WORK INSTRUCTIONS:
An acceptable answer repeats exactly the line containing "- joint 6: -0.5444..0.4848" and all lines that follow it in the listing below, and it includes no pictures.

BEGIN SUPPLIED INFORMATION

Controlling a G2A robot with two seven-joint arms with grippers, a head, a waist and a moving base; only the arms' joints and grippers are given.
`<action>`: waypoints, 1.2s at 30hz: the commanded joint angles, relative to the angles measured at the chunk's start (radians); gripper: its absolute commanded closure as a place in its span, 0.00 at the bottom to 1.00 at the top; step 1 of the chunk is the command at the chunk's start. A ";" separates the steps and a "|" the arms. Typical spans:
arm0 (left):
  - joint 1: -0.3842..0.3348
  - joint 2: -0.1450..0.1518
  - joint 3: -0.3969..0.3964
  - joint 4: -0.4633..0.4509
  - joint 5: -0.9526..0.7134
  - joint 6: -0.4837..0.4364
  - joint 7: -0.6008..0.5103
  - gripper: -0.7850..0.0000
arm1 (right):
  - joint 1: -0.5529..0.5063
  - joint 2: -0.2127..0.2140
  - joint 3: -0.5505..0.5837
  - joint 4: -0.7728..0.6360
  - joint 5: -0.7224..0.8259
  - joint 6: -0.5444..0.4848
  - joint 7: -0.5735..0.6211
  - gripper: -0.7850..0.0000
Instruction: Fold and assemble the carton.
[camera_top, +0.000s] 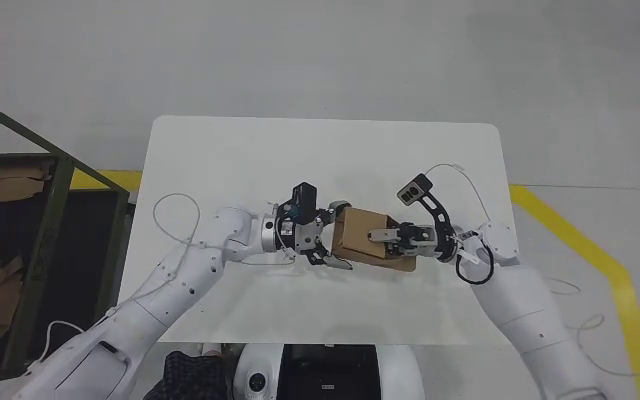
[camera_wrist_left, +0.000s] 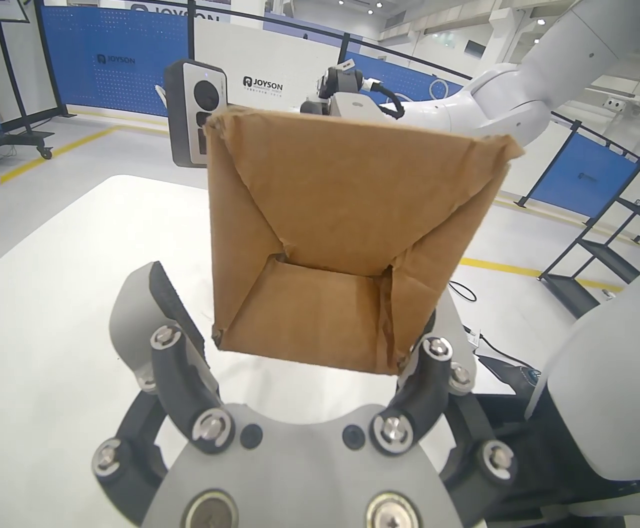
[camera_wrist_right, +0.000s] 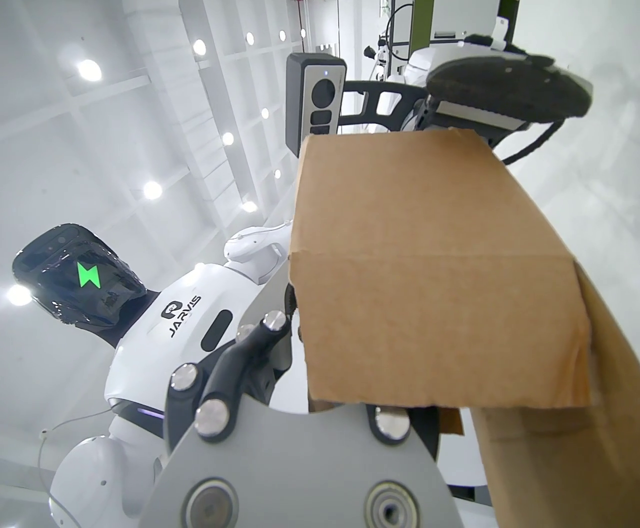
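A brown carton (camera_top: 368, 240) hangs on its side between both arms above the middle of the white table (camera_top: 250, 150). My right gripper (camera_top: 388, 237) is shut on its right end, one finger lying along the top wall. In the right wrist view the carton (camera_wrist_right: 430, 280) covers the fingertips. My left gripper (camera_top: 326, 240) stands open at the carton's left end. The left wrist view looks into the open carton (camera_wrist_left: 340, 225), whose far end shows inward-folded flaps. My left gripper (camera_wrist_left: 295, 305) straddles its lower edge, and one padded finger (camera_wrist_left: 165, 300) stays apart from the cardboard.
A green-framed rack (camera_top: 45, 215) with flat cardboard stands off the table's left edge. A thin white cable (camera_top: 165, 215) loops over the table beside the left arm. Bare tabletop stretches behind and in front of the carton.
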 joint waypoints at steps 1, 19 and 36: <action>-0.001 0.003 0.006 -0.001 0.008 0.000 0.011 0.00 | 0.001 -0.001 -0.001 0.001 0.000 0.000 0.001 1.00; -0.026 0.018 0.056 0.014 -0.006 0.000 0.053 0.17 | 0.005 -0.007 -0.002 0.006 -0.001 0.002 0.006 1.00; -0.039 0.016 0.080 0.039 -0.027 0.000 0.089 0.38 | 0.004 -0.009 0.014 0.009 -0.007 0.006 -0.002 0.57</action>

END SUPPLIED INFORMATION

TASK ANSWER:
  - joint 6: -0.5444..0.4848
  - joint 7: -0.5735..0.6211
  - gripper: -0.7850..0.0000
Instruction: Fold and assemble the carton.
[camera_top, +0.000s] 
[camera_wrist_left, +0.000s] 
[camera_wrist_right, +0.000s] 
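A brown carton (camera_top: 368, 240) hangs on its side between both arms above the middle of the white table (camera_top: 250, 150). My right gripper (camera_top: 388, 237) is shut on its right end, one finger lying along the top wall. In the right wrist view the carton (camera_wrist_right: 430, 280) covers the fingertips. My left gripper (camera_top: 326, 240) stands open at the carton's left end. The left wrist view looks into the open carton (camera_wrist_left: 340, 225), whose far end shows inward-folded flaps. My left gripper (camera_wrist_left: 295, 305) straddles its lower edge, and one padded finger (camera_wrist_left: 165, 300) stays apart from the cardboard.
A green-framed rack (camera_top: 45, 215) with flat cardboard stands off the table's left edge. A thin white cable (camera_top: 165, 215) loops over the table beside the left arm. Bare tabletop stretches behind and in front of the carton.
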 joint waypoints at steps 1, 19 and 36: <action>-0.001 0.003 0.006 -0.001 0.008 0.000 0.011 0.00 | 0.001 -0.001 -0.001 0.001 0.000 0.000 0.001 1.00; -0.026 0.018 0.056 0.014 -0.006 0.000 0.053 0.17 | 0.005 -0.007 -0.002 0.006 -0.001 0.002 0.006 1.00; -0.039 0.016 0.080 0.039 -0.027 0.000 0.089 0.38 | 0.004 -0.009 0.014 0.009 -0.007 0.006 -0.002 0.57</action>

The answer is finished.